§ **YOUR INSTRUCTIONS**
It is required that all of the data be written out exactly.

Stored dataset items
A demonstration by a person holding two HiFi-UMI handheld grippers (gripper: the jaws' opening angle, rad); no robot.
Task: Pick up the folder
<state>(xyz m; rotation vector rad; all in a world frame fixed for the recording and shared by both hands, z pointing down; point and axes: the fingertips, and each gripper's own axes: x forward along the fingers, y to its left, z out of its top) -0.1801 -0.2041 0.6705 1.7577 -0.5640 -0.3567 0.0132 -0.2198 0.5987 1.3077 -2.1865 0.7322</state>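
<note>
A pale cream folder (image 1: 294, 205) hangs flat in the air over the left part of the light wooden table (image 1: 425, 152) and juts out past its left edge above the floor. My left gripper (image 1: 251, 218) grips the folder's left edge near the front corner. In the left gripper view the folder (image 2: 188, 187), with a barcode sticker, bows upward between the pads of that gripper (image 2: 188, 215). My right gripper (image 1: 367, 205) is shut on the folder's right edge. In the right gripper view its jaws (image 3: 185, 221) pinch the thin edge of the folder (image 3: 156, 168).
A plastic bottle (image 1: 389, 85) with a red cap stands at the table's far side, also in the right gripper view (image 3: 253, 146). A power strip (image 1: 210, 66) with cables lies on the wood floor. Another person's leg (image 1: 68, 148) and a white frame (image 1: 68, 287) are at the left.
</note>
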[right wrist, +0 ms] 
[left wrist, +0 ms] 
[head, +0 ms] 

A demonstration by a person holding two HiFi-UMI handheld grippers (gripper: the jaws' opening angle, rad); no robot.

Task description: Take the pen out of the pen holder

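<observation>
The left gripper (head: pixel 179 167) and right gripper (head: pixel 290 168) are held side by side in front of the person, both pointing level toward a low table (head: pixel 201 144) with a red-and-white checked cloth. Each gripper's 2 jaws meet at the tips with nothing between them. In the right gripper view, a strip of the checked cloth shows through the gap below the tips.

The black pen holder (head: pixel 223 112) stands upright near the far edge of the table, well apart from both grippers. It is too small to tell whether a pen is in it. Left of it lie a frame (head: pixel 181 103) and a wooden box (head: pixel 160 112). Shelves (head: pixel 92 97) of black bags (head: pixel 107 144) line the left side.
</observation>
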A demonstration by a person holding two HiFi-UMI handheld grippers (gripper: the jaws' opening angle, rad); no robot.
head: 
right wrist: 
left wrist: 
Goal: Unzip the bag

§ **PROBLEM SOLUTION**
A demonstration by a person holding two HiFi-UMI handheld grippers (gripper: the jaws' opening angle, rad); no robot.
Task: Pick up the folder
<state>(xyz m; rotation vector rad; all in a world frame fixed for the recording and shared by both hands, z pointing down; point and axes: the fingertips, and each gripper's own axes: x forward along the fingers, y to its left, z out of its top) -0.1801 -0.2041 0.6705 1.7577 -0.5640 -0.3567 0.0132 -0.2198 0.5987 1.3077 -2.1865 0.7322</state>
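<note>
A pale cream folder (image 1: 294, 205) hangs flat in the air over the left part of the light wooden table (image 1: 425, 152) and juts out past its left edge above the floor. My left gripper (image 1: 251, 218) grips the folder's left edge near the front corner. In the left gripper view the folder (image 2: 188, 187), with a barcode sticker, bows upward between the pads of that gripper (image 2: 188, 215). My right gripper (image 1: 367, 205) is shut on the folder's right edge. In the right gripper view its jaws (image 3: 185, 221) pinch the thin edge of the folder (image 3: 156, 168).
A plastic bottle (image 1: 389, 85) with a red cap stands at the table's far side, also in the right gripper view (image 3: 253, 146). A power strip (image 1: 210, 66) with cables lies on the wood floor. Another person's leg (image 1: 68, 148) and a white frame (image 1: 68, 287) are at the left.
</note>
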[right wrist, +0 ms] 
[left wrist, +0 ms] 
[head, +0 ms] 

A demonstration by a person holding two HiFi-UMI handheld grippers (gripper: the jaws' opening angle, rad); no robot.

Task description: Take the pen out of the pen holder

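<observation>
The left gripper (head: pixel 179 167) and right gripper (head: pixel 290 168) are held side by side in front of the person, both pointing level toward a low table (head: pixel 201 144) with a red-and-white checked cloth. Each gripper's 2 jaws meet at the tips with nothing between them. In the right gripper view, a strip of the checked cloth shows through the gap below the tips.

The black pen holder (head: pixel 223 112) stands upright near the far edge of the table, well apart from both grippers. It is too small to tell whether a pen is in it. Left of it lie a frame (head: pixel 181 103) and a wooden box (head: pixel 160 112). Shelves (head: pixel 92 97) of black bags (head: pixel 107 144) line the left side.
</observation>
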A demonstration by a person holding two HiFi-UMI handheld grippers (gripper: the jaws' opening angle, rad); no robot.
head: 
right wrist: 
left wrist: 
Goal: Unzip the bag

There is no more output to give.